▸ Required action
Please give the data below again in full, exactly as it stands.

##############################

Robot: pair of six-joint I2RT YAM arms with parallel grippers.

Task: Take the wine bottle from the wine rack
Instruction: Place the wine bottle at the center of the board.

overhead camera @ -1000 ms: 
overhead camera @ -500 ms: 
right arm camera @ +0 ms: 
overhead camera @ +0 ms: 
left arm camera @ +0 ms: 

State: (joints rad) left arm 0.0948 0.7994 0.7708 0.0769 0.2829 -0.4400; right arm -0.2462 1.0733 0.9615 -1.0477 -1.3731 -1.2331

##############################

▸ Completed task
Robot: pair of six-joint I2RT YAM arms with parallel grippers.

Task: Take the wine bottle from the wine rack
Instruction: Place the wine bottle at the center of the board.

overhead camera @ -1000 ms: 
overhead camera @ -500 ms: 
right arm camera @ +0 ms: 
overhead camera @ +0 ms: 
left arm camera @ +0 ms: 

State: (joints rad) left arm 0.0948 0.7994 0.7708 0.0769 0.2829 -0.4400; right arm -0.2462 1.0733 0.9615 -1.0477 -1.3731 -1.2331

There is nothing more to the exercise.